Tax advice & compliance
Our 100% focus on community associations
ensures we’re positioned to address tax issues.
Tax engagements are frequently completed in conjunction with an audit or review engagement. Upon completion of the other services, our tax team will prepare the association’s tax returns. We also perform tax-only engagements.
Federal Tax Returns
Most residential community associations file form 1120-H annually. In some cases, residential associations can file form 1120. For a small group of associations that are federally exempt under code section 501(C), form 990 and in some cases form 990-T is filed. Commercial associations file form 1120.
Our team of association tax experts selects the tax return that is most appropriate to file for your association. Considerations include taxable income, allowable deductions, tax code, excess funds held by an association, tax rate and risk of Internal Revenue Service inquiry or audit.
Hawaii State Tax Returns
State Income Tax - Hawaii Revised Statutes (HRS) 235-9 does not provide a state income tax filing exemption for associations in Hawaii. Accordingly, Hawaii associations are required by HRS 235-92 to file Form N-30 for their state income tax return. Hawaii state taxable income on Form N-30 is governed by HRS 235-2.4(gg) for associations that file Form 1120-H for their federal income tax return. The Hawaii state income tax rate is between 4.4% - 6.4% depending upon the amount of taxable income for the year. Capital gains have a unique application of the state income tax rates in determining the related state income tax on capital gain income. Lastly, if your association has a Federal tax exemption under 501(a), then your association is automatically exempt from having to file Form N-30 as a state income tax return. However, if such an association has UBI and is required to file Form 990-T for federal income tax purposes, then the association would have to file Form N-70NP for Hawaii income tax purposes to report the UBI.

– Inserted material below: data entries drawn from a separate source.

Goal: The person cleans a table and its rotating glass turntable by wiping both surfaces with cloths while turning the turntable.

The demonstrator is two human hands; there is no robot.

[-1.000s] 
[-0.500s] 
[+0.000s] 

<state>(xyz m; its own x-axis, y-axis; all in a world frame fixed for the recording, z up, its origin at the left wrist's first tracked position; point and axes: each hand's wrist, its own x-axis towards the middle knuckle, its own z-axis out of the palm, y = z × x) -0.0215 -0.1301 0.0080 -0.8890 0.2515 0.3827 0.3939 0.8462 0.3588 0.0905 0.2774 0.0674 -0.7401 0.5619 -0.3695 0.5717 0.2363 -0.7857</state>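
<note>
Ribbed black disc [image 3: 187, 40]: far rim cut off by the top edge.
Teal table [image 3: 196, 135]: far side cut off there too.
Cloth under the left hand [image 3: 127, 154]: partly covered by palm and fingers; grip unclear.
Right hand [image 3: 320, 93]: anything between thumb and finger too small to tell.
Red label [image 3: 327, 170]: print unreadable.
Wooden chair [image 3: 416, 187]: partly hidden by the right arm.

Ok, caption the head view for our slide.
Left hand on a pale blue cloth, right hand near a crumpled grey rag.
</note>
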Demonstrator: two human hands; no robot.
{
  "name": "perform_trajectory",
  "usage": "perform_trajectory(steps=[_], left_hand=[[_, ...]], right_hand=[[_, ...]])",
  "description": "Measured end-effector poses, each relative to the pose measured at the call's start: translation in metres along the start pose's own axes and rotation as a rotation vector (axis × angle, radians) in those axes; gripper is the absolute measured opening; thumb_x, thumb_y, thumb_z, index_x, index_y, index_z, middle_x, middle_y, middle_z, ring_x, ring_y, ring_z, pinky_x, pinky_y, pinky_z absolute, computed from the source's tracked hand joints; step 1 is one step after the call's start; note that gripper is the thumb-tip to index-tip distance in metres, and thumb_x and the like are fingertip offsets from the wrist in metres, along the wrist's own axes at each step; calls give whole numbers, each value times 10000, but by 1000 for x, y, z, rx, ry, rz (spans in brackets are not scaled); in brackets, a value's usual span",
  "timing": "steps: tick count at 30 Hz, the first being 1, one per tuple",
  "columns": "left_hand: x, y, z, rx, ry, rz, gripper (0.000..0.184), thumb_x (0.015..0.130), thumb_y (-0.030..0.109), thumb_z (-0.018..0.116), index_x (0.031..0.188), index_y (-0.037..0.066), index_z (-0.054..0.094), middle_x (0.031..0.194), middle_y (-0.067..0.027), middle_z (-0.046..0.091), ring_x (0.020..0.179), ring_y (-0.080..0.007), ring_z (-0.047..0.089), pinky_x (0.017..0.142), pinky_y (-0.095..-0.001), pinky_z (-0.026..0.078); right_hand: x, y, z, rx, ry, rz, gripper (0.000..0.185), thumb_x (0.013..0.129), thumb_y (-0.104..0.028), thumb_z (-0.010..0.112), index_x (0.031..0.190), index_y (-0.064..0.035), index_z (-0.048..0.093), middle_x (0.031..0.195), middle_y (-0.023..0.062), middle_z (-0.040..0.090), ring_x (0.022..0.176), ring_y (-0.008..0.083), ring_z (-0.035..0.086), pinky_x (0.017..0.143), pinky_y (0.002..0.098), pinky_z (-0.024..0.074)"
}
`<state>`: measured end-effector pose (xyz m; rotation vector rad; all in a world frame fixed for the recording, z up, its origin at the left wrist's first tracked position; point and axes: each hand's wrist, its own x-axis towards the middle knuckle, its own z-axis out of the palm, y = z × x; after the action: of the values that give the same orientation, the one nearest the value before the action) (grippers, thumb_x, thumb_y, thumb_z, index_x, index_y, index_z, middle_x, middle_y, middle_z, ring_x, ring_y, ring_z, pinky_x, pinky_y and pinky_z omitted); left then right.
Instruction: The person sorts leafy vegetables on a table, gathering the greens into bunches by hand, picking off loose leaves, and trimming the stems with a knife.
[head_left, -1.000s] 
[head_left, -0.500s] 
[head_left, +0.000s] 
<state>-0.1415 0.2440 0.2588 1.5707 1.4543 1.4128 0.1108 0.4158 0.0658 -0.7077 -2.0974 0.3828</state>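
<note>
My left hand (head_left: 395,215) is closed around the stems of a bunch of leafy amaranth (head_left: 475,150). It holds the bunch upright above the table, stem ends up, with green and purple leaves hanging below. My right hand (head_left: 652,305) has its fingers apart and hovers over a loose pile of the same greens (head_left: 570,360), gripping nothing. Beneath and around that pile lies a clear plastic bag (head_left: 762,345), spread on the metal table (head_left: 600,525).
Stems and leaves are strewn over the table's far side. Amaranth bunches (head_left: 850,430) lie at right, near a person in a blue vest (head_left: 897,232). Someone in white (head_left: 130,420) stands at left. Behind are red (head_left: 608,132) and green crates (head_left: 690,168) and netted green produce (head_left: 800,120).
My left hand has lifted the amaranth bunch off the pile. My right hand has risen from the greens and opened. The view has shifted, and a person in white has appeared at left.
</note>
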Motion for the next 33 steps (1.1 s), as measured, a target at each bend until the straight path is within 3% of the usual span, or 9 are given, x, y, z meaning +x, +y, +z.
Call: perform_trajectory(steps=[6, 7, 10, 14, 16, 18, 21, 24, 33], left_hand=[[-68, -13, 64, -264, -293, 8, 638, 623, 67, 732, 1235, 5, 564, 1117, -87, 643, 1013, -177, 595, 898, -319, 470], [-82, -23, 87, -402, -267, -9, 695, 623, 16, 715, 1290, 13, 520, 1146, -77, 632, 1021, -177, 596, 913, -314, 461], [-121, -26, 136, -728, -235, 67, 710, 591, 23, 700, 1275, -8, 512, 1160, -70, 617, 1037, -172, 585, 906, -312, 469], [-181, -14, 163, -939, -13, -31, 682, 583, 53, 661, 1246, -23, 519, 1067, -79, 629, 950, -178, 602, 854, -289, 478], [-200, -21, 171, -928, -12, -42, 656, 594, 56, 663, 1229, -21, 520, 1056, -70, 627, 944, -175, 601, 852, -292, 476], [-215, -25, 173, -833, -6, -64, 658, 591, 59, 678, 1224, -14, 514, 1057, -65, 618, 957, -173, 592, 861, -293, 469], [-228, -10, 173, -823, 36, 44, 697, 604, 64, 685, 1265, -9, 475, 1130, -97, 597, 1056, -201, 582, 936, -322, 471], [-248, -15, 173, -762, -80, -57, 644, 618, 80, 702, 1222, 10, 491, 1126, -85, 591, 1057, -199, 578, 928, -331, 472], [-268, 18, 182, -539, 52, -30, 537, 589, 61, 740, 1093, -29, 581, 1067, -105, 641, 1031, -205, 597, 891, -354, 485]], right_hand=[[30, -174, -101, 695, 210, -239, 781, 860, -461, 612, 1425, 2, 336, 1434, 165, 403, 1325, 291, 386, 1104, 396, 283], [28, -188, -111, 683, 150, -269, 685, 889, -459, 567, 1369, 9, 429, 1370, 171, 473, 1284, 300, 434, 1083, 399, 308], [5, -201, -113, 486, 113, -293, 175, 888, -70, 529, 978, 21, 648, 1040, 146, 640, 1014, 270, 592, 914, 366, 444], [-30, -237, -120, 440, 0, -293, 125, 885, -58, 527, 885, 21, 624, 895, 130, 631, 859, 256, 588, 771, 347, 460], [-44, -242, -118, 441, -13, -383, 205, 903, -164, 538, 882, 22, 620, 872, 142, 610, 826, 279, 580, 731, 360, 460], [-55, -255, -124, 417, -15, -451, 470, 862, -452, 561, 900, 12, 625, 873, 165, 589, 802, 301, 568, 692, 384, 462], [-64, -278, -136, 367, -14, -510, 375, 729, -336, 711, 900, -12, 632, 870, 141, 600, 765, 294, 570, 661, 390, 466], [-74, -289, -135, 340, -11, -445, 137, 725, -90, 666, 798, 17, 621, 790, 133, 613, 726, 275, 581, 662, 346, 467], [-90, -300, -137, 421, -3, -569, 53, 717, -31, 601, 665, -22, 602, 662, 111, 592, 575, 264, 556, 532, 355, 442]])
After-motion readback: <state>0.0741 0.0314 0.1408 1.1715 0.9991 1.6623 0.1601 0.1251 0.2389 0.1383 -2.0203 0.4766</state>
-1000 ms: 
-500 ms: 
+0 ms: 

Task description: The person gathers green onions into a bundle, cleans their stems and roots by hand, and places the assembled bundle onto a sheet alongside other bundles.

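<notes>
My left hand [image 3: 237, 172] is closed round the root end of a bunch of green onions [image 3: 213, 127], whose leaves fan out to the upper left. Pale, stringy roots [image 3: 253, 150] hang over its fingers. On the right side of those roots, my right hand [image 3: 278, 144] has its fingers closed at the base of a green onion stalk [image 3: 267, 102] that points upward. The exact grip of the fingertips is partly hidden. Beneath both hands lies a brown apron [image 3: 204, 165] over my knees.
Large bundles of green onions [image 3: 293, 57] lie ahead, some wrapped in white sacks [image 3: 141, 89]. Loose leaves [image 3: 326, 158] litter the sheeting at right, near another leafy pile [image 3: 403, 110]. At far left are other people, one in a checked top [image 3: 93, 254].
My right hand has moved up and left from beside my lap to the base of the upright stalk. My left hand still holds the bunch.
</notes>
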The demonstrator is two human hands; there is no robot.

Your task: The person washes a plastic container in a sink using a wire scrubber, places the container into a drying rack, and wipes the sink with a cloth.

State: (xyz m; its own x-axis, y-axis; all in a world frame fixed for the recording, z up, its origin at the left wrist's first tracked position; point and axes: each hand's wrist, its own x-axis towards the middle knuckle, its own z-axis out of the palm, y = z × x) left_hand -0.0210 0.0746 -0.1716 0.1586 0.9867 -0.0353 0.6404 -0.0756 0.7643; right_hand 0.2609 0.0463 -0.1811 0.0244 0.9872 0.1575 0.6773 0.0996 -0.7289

General Excise Tax - Hawaii associations are subject to the General Excise Tax (GET) that taxes gross income not exempt from GET. HRS 237-24.3(2) provides that amounts received by the association in reimbursement of sums paid for common expenses are exempt from GET. Income received by the association from income sources such as parking, interest income, commissions, vending machines, laundry facilities, and other miscellaneous income are taxable for GET purposes at a base excise tax rate of 4% plus a county surcharge rate that varies by county. Associations with a 501(c)(3), 501(c)(4), or 501(c)(12) federal tax exemption may apply for exemption from GET—note that the GET exemption for such entities is not automatic like the state income tax exemption and also note that 501(c)(7) federally exempt entities may not apply for a GET exemption. The GET tax returns that must be filed are the periodic Form G-45 and the annual Form G-49. The periodic Form G-45 filing requirement will vary depending on whether your association is subject to monthly, quarterly or semi-annually filings. Our firm can prepare both the state income tax return and the general excise tax returns for your association.
Generally, assessment income from owners is not taxable. Filing form 1120-H will not result in tax on assessment income. However, filing form 1120 may result in tax on member assessments in excess of expenses incurred on behalf of members. Annually, we recommend that associations obtain the owners’ approval to adopt Revenue Ruling 70-604. If an association chooses to file form 1120 it is important to understand the limitations of Revenue Ruling 70-604.
What is taxable?
For most residential associations, taxable income comprises income
from sources outside of the association’s members (owners).
Examples include bank and/or investment income, cell tower
lease income, laundry rental income, sale of a unit.
Important information your preparer will need:
- Financial statements
- General ledger
- Taxable income for the year including interest income, sales of assets, other income from external sources.